Liminal Time (or, How I Learned to Love Limbo)

The altar at our Winter Solstice gathering

The altar at our Winter Solstice gathering

No one enjoys being in limbo: knowing that you need to move but having trouble finding the right place; waiting to hear back about a job and not knowing what to do in the meantime; that awkward time between the holidays and heading back to work. These times feel unsettled, uneasy, and uncertain.

Farming is a career that has a built-in limbo every year. It begins in December and persists in various forms until late March. December is very much the peak, as the previous season ends around Thanksgiving and the next season doesn't officially begin until January.

 As an herb grower, my outdoor activity winds down in late November, when all the pruning and winterizing is done. After working outside for weeks in frigid temperatures, I am eager to rest. December is a time that I dream about all year: I imagine sipping hot bevs on the couch,  reading novels, sleeping in, and visiting the friends I haven't seen for months. A restful December is what weary farmers look forward to all season. 

At the same time, the "off season" can be difficult. Less structure makes me feel less productive. I know this is the moment to be getting tasks done before the next season starts, but now I can't think of what they are, or it's too cold and equipment isn't working. Or the day seems to disappear just as I've gotten that project started. My body is happy to start the day later, but my mind doesn't always agree. Too bad -- it's my body that pulls me out of bed in the morning. I start planning for next season, but slowly. By the end of the month, I feel eager to have a routine again. I feel caught between the natural urge to be restful at this time of year and the "productive" urge to use the slow season to get caught up. The pattern is familiar by now -- it's been the same every year since I became a full-time farmer. 

This year's December limbo has been even more pronounced for me, as I'm getting ready to fully open Locust Light at the new Gravity Hill location. It's been, well, in limbo for about a year now as I've worked to get the perennial gardens established.  As the pruning was wrapping up and the temperatures dropped, I knew I would have to take on a more balanced mindset this year to get through the in-between time as gracefully as possible. 

Remnants of a magical evening

Remnants of a magical evening

As an herbalist, I think about "in between" spaces often: it is in the "in between" spaces where most herbs thrive. These spaces, where one landscape melds into the next, are rich swaths of biodiversity, and many species of plants, insects, fungi, microbes, and animals are happy there. This is both beautifully symbolic and factually true. Beings thrive in spaces where one area transitions to another. In poetic language, these spaces are called "liminal spaces." They are seen as the threshold of transformation.

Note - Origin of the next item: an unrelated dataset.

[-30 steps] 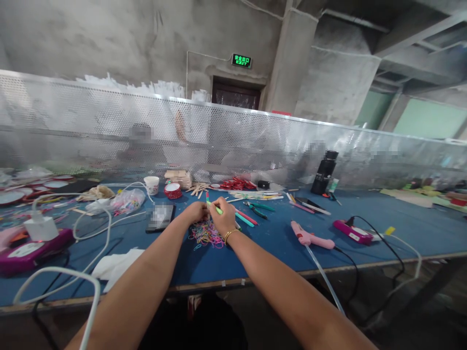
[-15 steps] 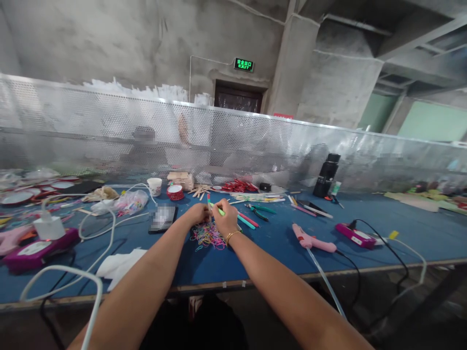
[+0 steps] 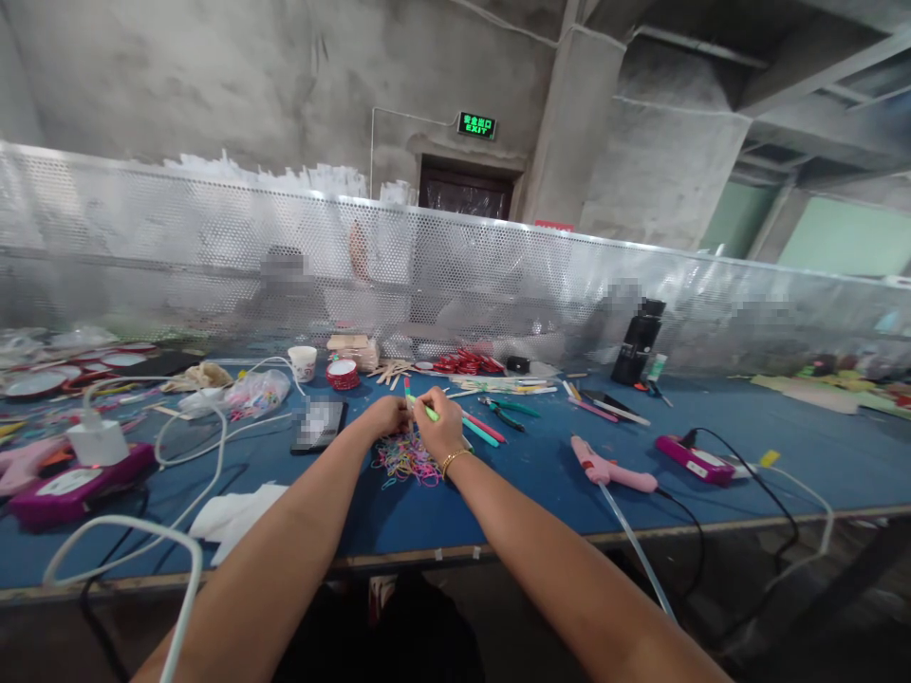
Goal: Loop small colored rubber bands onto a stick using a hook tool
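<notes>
My right hand (image 3: 442, 424) is closed in a pinch on a light green pen (image 3: 430, 413), tilted down towards the left hand. My left hand (image 3: 388, 417) is closed too, its fingers pressed round a thin stick (image 3: 408, 387) with a red and teal end that sticks up between the hands. Where the pen meets the stick is hidden by the fingers. Under both hands lies a loose pile of coloured rubber bands (image 3: 409, 463). Just right of my right hand are a teal marker (image 3: 482, 433) and a red marker (image 3: 491, 427).
Pliers (image 3: 507, 415) lie behind the markers. To the right are a pink glue gun (image 3: 604, 471), a purple power box (image 3: 692, 460) and a black bottle (image 3: 639, 343). A phone (image 3: 318, 427), paper cup (image 3: 303, 363) and white cable (image 3: 192, 560) are on the left.
</notes>
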Demonstrator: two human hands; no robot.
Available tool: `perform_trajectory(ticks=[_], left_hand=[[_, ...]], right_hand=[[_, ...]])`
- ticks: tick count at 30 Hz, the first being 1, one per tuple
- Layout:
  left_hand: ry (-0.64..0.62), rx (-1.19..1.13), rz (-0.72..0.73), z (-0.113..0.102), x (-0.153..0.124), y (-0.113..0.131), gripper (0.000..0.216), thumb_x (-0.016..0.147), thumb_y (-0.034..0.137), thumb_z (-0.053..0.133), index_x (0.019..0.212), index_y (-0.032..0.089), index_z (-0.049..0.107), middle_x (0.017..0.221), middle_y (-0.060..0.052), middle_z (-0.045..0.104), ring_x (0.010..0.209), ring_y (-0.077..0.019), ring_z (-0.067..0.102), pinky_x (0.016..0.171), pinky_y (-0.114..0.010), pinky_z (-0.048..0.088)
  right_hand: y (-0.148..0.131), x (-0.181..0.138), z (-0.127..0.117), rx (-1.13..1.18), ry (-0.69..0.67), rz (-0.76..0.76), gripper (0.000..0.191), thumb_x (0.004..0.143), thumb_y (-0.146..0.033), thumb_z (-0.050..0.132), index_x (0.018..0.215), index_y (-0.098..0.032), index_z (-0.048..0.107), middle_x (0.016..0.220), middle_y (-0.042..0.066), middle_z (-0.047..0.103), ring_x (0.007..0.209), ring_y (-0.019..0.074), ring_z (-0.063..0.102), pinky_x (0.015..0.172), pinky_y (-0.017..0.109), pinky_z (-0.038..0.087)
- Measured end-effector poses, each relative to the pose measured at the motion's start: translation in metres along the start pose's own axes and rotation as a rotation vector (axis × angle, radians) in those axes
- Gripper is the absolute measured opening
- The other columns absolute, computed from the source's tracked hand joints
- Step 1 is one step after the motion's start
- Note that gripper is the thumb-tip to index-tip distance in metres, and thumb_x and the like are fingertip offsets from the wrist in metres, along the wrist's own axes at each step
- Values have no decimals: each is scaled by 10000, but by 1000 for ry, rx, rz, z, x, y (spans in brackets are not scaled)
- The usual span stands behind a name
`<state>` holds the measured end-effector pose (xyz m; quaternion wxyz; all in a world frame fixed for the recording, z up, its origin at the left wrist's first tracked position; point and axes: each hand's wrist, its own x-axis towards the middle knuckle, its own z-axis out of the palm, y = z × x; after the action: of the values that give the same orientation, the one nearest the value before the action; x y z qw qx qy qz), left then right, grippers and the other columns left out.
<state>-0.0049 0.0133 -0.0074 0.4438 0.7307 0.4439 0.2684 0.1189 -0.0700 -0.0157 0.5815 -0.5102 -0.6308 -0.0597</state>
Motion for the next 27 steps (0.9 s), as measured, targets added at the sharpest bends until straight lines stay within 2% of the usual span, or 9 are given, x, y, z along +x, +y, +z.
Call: perform_trajectory(ticks=[4,12,22,27], left_hand=[[12,16,10,-1,-3,2,148,756,192,640,662,146,536,515,29,524,460,-86,503,484,-187,398],[16,101,50,-2,2,-3,162,770,238,634,663,151,549,508,25,532,452,-86,498,469,-177,380],[42,85,15,-2,3,-4,163,758,230,665,674,152,549,517,23,550,481,-94,545,478,-173,404],[61,75,21,-2,7,-8,192,718,270,714,672,144,577,506,26,543,462,-85,515,475,-174,400]], right_hand=[[3,0,1,8,-9,5,122,850,-266,526,742,-223,560,685,-23,638,686,148,594,693,242,390],[-1,1,0,-1,5,17,118,844,-274,529,741,-225,564,689,-25,641,685,147,597,698,245,388],[0,1,-2,4,33,37,126,846,-277,518,733,-229,547,695,-24,646,678,149,593,707,250,399],[-3,1,-2,12,0,18,125,850,-276,526,738,-226,552,689,-22,644,682,148,596,693,246,388]])
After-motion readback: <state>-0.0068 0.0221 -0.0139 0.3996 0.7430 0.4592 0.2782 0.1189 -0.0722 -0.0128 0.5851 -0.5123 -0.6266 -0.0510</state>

This year, instead of being suspended in an uncomfortable limbo, I decided to view December as liminal time, an extended period of transformation between the end of one season and the beginning of the other. I would not view this month through the lens of what it lacked (structure and routine); instead, I would focus on the unique magic that December has to offer. It is in the midst of liminal space, and liminal time, that true transformation can occur

Amid the struggle to wake up early enough, I reflected on how lucky I am that I don't have to rise before dawn in the winter. I felt the pull of the inward spiral as the days shortened toward Solstice, and I reflected on both the blessings and difficult lessons of this year.  I allowed myself to retire earlier, and was thus able to focus better while I was working. I somewhat quieted the voice in my head that was screaming to be more productive. I read novels. I prepared for family time. I felt grateful.

On the Winter Solstice, I fulfilled a long-held wish of spending the entire day as a Day of Worship. I spent the morning in a long yoga practice, and through the afternoon I mindfully tidied and cleared my home for the evening's ritual. My boyfriend fixed some broken light fixtures (necessary, yet meaningful), and then, after dark, my loving community arrived to join in sacred ceremony. We reflected on the year past, set intentions for the year ahead, journeyed, journalled, and gave healing energy work to each other. We embraced December. It was perfect. 

Dried seed pods celebrate winter's beauty: the potential held within stillness.

Dried seed pods celebrate winter's beauty: the potential held within stillness.